**What you need to do:** After locating the line with "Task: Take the" below, output it and each following line exactly, stopping after the line with "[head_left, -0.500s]". No pictures.

**Exercise data:**

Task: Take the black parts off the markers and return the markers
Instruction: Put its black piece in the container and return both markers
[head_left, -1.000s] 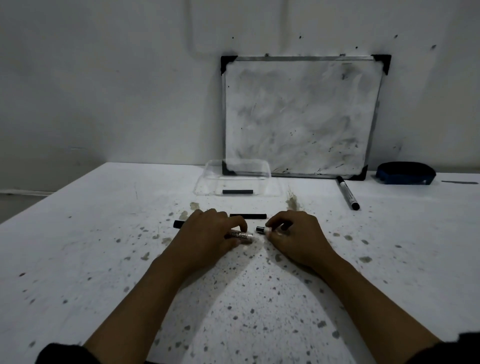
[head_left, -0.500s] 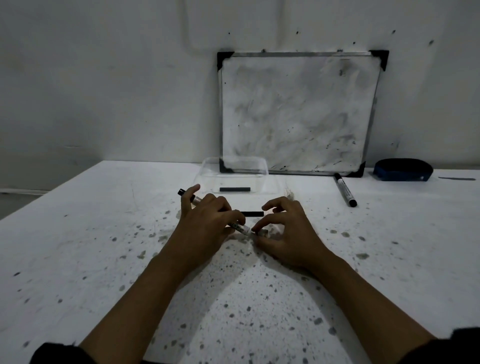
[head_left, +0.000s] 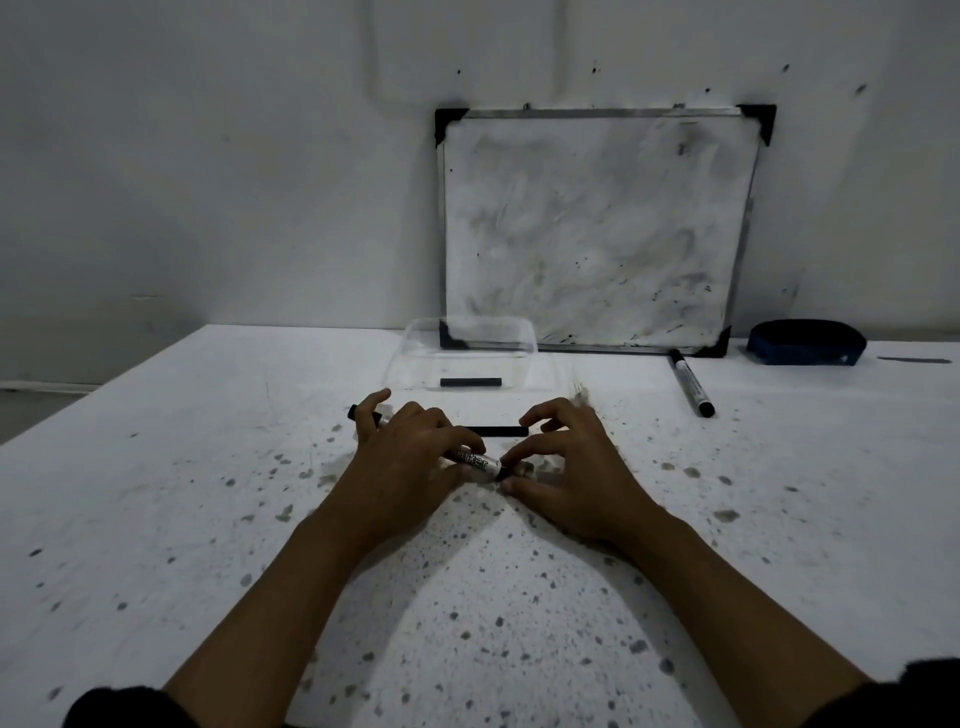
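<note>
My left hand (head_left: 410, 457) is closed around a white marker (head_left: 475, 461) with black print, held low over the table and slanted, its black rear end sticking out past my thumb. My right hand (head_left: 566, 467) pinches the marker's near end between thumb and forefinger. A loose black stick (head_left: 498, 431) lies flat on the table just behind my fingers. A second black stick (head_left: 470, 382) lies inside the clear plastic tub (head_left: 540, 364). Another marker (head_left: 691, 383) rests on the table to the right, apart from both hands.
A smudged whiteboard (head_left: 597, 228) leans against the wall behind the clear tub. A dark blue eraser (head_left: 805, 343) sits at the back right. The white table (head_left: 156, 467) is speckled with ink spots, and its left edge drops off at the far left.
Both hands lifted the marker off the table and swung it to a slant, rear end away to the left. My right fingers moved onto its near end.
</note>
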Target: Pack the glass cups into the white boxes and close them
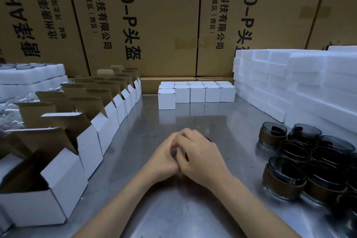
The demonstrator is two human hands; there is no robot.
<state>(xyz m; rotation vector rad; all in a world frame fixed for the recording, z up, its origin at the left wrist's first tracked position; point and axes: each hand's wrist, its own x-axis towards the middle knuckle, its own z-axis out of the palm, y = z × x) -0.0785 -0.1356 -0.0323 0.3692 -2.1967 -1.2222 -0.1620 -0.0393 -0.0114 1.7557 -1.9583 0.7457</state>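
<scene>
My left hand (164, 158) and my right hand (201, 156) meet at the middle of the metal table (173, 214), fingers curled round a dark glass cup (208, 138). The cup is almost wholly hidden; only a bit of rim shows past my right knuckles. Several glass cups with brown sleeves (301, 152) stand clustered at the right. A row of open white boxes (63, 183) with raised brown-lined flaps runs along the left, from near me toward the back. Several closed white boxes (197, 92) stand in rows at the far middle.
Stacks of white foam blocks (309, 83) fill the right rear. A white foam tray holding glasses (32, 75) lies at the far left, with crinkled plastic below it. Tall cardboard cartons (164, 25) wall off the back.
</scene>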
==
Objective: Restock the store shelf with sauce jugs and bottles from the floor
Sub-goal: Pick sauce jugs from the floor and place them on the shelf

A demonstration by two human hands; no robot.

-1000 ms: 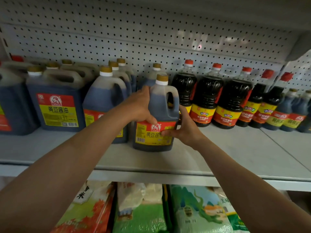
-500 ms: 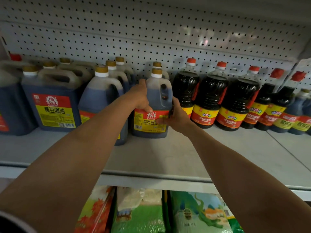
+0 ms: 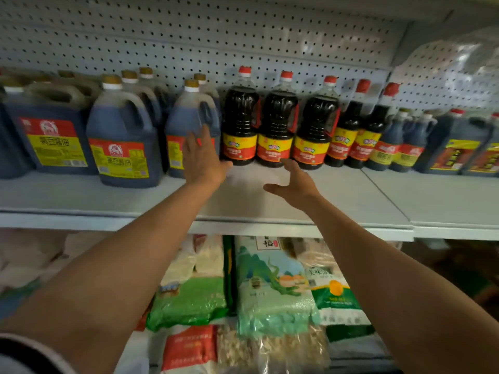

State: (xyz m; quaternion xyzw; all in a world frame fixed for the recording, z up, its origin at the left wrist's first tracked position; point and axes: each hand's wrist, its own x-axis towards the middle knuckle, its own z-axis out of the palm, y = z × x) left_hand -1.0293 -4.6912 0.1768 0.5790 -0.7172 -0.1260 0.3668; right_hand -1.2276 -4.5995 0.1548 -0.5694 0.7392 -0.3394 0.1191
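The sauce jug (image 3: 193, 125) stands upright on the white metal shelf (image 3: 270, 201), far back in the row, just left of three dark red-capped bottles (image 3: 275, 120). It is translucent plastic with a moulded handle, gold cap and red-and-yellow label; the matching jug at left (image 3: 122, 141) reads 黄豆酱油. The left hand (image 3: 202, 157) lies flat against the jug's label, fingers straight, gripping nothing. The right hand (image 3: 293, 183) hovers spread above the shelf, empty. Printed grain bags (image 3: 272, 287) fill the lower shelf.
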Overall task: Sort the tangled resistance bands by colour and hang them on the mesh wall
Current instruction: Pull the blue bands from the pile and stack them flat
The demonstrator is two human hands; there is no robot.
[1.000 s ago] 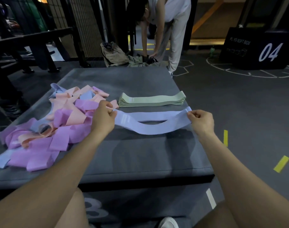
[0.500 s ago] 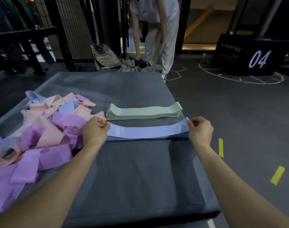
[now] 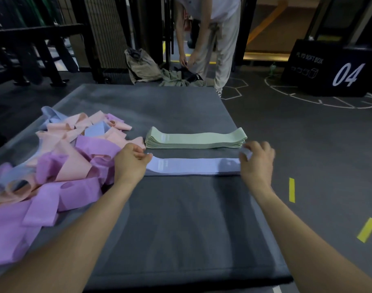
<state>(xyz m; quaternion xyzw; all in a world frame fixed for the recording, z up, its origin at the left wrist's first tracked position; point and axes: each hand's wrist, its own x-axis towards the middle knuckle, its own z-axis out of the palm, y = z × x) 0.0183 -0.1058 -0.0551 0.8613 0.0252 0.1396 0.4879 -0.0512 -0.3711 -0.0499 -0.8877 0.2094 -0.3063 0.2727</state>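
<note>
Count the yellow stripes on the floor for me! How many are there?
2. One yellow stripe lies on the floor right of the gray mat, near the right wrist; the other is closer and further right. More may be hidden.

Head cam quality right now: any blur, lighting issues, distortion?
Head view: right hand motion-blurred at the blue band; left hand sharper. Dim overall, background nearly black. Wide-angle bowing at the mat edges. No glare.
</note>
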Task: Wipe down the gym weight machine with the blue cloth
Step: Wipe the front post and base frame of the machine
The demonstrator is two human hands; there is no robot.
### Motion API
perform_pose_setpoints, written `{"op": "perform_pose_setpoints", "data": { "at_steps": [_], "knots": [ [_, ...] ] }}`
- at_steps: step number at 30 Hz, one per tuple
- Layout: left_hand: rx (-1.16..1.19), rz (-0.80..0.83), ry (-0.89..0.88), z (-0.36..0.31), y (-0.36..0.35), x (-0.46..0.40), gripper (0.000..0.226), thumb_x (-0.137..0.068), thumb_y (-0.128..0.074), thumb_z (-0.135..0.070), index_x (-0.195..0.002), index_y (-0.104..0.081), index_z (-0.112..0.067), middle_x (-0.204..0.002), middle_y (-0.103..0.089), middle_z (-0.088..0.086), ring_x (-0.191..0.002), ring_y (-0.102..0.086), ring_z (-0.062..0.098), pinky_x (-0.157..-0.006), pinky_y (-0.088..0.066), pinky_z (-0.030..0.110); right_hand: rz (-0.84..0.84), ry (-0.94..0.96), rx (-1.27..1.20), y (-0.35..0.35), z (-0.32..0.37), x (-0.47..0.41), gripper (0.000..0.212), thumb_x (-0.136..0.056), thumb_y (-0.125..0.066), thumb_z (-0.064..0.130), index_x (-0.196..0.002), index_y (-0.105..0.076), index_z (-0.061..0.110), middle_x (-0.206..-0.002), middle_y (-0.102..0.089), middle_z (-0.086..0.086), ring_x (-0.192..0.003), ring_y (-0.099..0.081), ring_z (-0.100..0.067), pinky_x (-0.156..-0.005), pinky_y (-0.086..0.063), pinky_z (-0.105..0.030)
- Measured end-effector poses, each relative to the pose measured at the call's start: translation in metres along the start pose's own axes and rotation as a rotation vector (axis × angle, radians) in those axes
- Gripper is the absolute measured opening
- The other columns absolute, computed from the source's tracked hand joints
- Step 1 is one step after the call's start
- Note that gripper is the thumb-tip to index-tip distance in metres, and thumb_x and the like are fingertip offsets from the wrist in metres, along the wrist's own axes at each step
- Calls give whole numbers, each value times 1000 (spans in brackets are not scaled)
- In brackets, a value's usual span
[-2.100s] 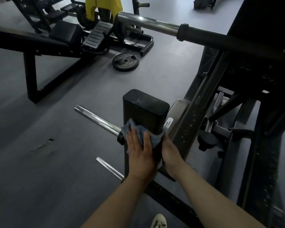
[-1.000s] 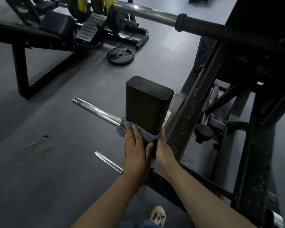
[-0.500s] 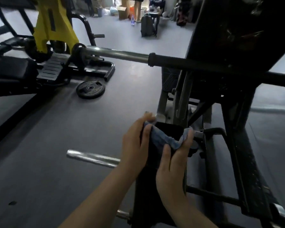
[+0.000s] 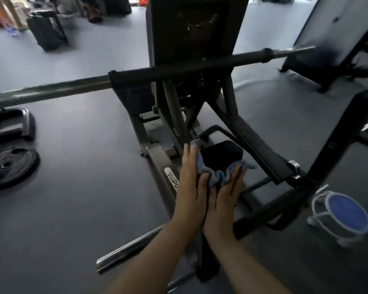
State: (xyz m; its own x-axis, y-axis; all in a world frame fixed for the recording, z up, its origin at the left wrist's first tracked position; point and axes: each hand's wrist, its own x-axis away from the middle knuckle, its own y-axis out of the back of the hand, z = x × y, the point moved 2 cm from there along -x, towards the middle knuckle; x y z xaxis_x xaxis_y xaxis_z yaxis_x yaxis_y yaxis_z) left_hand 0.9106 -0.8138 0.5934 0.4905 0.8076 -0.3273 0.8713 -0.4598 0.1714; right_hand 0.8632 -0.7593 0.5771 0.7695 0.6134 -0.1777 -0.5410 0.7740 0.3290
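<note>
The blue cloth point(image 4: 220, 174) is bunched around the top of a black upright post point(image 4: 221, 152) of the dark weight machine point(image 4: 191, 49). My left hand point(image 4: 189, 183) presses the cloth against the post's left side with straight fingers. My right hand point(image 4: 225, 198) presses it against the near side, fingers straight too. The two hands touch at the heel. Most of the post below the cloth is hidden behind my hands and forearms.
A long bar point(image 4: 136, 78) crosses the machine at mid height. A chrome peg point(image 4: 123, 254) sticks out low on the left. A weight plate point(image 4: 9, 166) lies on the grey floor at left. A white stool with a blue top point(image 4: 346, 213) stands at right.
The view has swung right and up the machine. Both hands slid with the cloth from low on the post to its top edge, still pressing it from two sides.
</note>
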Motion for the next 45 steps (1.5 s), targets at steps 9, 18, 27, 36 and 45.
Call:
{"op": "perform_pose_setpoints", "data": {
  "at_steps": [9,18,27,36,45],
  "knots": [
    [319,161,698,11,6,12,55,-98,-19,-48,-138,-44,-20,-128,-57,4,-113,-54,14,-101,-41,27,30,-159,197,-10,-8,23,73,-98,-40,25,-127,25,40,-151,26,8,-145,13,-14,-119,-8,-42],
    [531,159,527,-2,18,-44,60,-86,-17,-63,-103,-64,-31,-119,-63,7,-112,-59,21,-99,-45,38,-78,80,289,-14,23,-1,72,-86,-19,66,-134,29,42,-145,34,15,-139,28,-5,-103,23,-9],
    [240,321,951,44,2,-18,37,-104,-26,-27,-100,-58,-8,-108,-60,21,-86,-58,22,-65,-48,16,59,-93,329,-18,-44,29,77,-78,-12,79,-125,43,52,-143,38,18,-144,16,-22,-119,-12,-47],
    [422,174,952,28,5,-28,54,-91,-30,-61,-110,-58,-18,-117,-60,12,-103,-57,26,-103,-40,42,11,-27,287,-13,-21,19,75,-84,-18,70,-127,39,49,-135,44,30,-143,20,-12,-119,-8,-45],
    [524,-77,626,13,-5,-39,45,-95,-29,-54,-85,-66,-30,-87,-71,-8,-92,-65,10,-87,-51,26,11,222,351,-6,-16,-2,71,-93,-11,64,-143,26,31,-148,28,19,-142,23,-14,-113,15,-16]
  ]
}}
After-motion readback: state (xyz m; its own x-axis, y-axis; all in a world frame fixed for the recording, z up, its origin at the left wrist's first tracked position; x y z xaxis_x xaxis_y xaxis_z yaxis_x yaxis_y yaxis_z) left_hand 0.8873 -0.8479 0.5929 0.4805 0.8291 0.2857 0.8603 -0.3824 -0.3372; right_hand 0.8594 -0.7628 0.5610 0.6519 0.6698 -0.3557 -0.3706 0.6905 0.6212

**Reply to the task:**
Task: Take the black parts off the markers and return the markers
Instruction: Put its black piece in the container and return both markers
[head_left, -1.000s] 
[head_left, -0.500s] 

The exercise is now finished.